> **PROBLEM TO WORK ON**: With the line that contains "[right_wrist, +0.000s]" as the final line, return every line from the start of the data below exactly.

/---

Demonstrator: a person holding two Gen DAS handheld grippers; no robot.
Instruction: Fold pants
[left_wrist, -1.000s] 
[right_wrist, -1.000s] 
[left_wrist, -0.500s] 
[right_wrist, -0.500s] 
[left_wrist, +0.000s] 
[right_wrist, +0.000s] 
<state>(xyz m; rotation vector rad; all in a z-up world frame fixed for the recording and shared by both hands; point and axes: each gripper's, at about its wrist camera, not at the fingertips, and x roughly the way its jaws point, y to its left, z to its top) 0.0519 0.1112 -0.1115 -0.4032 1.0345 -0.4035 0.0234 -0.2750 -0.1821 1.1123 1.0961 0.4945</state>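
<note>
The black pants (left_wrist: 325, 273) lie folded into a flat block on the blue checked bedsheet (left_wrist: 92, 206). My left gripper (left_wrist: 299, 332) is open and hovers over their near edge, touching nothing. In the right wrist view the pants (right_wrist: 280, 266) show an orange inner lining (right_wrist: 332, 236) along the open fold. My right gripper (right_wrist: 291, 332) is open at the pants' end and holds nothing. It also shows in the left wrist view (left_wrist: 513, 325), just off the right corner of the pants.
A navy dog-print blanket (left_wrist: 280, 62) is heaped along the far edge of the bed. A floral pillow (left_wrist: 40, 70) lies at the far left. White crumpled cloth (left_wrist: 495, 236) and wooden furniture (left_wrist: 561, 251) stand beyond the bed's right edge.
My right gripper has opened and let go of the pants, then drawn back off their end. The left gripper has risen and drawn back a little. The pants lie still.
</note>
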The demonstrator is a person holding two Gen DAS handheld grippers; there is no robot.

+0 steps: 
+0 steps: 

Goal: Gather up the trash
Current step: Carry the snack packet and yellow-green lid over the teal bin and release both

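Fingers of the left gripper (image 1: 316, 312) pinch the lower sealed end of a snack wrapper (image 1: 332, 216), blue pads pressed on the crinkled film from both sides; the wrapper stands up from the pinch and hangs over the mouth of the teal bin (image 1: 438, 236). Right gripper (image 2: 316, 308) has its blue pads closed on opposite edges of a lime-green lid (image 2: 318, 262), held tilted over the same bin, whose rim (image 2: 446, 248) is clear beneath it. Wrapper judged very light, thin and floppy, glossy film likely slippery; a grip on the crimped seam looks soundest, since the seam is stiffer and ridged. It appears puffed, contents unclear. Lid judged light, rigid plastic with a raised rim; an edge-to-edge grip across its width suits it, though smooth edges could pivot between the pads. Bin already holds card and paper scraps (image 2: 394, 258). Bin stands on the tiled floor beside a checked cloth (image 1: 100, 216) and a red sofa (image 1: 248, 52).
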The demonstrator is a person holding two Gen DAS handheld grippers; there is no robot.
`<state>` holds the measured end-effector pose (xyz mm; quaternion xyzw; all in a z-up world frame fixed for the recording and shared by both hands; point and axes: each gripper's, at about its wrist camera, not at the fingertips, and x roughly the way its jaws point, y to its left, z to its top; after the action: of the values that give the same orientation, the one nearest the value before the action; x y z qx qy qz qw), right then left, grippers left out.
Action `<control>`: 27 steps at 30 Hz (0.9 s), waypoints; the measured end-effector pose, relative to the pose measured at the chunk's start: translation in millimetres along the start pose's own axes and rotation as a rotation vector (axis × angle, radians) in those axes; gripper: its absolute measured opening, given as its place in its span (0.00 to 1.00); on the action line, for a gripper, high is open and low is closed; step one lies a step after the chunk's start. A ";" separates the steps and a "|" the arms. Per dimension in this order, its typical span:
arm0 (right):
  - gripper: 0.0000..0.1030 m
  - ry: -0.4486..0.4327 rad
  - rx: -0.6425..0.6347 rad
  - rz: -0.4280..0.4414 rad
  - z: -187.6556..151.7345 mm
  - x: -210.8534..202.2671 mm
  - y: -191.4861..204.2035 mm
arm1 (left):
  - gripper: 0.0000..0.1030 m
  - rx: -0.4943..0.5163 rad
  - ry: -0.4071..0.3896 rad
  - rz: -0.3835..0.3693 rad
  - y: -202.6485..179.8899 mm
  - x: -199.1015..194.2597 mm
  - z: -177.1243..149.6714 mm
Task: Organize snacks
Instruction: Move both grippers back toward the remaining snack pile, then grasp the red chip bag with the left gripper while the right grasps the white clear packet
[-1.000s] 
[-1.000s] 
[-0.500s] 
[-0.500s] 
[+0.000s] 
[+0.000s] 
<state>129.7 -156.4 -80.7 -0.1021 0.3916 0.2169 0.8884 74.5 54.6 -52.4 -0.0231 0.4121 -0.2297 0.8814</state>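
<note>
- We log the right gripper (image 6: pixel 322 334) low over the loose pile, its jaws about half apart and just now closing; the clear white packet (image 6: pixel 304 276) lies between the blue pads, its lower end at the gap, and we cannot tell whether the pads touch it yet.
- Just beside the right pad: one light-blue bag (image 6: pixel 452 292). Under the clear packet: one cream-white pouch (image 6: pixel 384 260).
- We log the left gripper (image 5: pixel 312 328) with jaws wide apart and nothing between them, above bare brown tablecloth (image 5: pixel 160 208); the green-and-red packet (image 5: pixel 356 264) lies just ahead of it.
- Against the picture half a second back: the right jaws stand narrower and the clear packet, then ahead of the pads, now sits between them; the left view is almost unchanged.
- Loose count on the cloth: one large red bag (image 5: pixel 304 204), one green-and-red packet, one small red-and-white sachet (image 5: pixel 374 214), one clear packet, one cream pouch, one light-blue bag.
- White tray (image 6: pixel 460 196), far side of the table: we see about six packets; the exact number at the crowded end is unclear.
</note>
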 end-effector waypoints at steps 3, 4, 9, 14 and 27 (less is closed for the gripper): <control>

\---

> **RESPONSE BELOW**:
Demonstrator: a person holding two Gen DAS handheld grippers; no robot.
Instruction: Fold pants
[left_wrist, -1.000s] 
[right_wrist, -1.000s] 
[left_wrist, -0.500s] 
[right_wrist, -0.500s] 
[left_wrist, +0.000s] 
[right_wrist, +0.000s] 

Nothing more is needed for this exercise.